Bacon’un güzel sözüdür: “Çekememezlik aylak bir tutkudur.” Yani işi gücü olmayan, üretmeyen, asalak geçinen ve toplumun içinde fesatlık yapan ve lafının ucunun nereye gideceğini düşünmeden konuşan dolayısıyla insanları boğan kimliksiz ve kişiliksiz insanlardır. Türkiye çağdaş dünyada yer alacaksa feodalizmin her nüvesine karşı dolayısıyla bütün bunların bileşkesi olan mahalle baskısına karşı topyekün savaş açmalıdır. Çünkü bütün bunların bırakın konuşulmasını varlığı bile özellikle kadınlarımızı ürkütür ve onları evin içine kapatır. Özgürleşemeyen kadın demek özgürleşemeyen toplum demek, özgürleşemeyen toplum demek demokrasiden korkan devlet yönetimi demektir…
….
“Adam köyünü neden özler ağa?
— Neden olacak? Köy senin doğup büyüdüğün yer… Gurbet yaban… Geçim zoru olmasa köylü kısmı gurbette bir gün duramaz… Söyle bakalım Ankara’da mı daha yüreklisin, burada mı?

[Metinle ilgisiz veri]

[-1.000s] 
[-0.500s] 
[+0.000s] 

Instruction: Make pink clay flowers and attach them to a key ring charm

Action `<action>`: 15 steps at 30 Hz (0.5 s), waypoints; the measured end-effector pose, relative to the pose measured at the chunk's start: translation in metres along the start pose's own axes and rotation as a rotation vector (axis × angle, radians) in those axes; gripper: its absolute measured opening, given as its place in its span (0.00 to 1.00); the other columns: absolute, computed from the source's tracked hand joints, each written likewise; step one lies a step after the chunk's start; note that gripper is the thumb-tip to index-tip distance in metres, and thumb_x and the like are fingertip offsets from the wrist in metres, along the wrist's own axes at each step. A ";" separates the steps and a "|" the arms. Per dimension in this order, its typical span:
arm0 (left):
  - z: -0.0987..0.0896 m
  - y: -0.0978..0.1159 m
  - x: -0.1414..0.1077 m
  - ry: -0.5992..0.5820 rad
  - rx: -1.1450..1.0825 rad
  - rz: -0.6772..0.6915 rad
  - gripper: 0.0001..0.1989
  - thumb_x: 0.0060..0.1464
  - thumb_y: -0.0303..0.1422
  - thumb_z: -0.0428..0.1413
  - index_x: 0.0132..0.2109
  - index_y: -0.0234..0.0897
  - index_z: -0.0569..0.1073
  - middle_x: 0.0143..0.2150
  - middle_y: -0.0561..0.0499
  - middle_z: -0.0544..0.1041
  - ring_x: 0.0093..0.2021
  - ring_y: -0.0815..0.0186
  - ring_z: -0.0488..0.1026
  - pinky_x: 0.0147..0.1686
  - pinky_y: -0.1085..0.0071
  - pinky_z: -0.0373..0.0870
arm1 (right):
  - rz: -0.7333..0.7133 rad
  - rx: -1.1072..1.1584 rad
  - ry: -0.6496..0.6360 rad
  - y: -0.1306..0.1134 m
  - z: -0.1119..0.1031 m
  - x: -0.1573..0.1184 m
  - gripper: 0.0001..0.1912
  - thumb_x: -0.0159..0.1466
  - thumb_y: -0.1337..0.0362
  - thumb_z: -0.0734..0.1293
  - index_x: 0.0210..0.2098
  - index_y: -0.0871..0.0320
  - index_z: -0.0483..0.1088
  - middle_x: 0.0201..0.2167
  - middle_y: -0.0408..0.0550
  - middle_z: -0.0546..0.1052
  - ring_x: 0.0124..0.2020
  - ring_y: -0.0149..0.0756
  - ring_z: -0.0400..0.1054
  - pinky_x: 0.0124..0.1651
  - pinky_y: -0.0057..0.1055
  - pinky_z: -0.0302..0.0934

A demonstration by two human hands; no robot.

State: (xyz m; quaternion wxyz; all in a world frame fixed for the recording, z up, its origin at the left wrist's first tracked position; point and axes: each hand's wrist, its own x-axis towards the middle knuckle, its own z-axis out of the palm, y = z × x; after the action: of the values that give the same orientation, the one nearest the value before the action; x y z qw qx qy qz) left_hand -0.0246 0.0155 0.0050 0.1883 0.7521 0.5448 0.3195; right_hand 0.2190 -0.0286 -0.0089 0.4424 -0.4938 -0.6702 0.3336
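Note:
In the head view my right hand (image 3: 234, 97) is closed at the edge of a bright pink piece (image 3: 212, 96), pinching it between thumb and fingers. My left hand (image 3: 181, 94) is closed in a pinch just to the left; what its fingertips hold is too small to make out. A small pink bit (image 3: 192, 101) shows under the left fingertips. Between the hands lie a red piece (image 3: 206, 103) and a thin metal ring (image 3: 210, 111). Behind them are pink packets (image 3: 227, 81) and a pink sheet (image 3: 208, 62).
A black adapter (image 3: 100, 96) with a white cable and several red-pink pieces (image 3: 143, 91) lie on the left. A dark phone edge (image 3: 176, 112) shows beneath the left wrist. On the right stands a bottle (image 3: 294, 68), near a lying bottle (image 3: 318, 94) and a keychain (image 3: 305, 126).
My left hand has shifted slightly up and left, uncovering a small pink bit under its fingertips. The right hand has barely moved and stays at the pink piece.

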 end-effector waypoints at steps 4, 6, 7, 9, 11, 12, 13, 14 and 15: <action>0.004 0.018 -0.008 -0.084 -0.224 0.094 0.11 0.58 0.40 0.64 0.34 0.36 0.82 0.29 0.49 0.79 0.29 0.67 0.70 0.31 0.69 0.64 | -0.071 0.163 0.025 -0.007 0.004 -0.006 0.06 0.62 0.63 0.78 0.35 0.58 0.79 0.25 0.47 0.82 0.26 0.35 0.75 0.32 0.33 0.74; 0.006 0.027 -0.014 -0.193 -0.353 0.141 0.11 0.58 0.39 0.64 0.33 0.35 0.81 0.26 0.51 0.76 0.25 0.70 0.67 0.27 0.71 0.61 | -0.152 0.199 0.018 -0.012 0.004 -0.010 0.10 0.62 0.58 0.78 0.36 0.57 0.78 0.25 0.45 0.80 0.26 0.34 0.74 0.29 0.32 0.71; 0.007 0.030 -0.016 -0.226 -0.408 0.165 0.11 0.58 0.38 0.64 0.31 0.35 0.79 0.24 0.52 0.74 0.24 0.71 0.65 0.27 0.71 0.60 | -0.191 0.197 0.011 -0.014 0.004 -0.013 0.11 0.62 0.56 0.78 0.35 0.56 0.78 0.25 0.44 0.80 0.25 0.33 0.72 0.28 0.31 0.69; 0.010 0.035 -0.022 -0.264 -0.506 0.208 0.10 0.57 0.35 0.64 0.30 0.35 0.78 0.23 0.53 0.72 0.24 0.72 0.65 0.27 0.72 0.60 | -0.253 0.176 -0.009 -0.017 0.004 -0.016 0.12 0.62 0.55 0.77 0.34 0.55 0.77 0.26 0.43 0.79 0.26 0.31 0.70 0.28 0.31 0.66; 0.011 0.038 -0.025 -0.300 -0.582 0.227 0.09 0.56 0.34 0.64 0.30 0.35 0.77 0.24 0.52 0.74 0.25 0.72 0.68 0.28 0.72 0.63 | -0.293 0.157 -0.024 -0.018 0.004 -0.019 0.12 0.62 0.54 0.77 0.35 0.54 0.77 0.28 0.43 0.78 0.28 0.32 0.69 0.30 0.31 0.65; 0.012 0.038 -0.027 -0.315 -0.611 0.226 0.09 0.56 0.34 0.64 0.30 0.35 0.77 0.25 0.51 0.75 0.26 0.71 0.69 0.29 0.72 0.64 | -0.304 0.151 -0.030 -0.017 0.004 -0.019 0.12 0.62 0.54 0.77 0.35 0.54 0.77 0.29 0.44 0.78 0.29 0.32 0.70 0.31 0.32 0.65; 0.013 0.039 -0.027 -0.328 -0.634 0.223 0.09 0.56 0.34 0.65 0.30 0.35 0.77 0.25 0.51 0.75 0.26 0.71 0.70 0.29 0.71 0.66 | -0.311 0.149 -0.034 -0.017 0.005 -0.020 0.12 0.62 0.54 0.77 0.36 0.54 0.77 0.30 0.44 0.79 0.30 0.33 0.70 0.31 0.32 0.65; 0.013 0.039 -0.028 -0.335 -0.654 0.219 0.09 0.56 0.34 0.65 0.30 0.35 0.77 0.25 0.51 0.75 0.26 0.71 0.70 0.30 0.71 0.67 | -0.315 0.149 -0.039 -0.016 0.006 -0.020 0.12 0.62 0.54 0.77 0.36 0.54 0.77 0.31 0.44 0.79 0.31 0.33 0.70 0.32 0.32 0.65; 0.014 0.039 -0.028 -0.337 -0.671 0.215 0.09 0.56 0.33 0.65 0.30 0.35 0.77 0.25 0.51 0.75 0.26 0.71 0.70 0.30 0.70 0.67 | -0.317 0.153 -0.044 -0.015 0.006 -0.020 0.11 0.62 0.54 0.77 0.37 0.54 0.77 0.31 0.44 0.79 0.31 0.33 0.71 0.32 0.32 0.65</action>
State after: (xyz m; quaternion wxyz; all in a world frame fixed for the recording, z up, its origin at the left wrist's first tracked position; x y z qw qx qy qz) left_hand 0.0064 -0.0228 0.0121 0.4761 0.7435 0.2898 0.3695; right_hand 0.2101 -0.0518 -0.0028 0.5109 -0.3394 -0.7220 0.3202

— Burada yürekliyim. Ankara’da insan yılgın olur.
— Ee, canın da sıkılır arada… Komşuları, buraları ararsın. Ankara’da seni kim bilecek? Yüz liralık elbisen olsa, dönüp bakmazlar. Lâkin Yamören’de çulakiden bir pantolonun bir ay sözü edilir. Köyünde gösteriş yaparsın da, ondan seversin köyünü.” Kemal Tahir
Sevgi ve saygılarımla…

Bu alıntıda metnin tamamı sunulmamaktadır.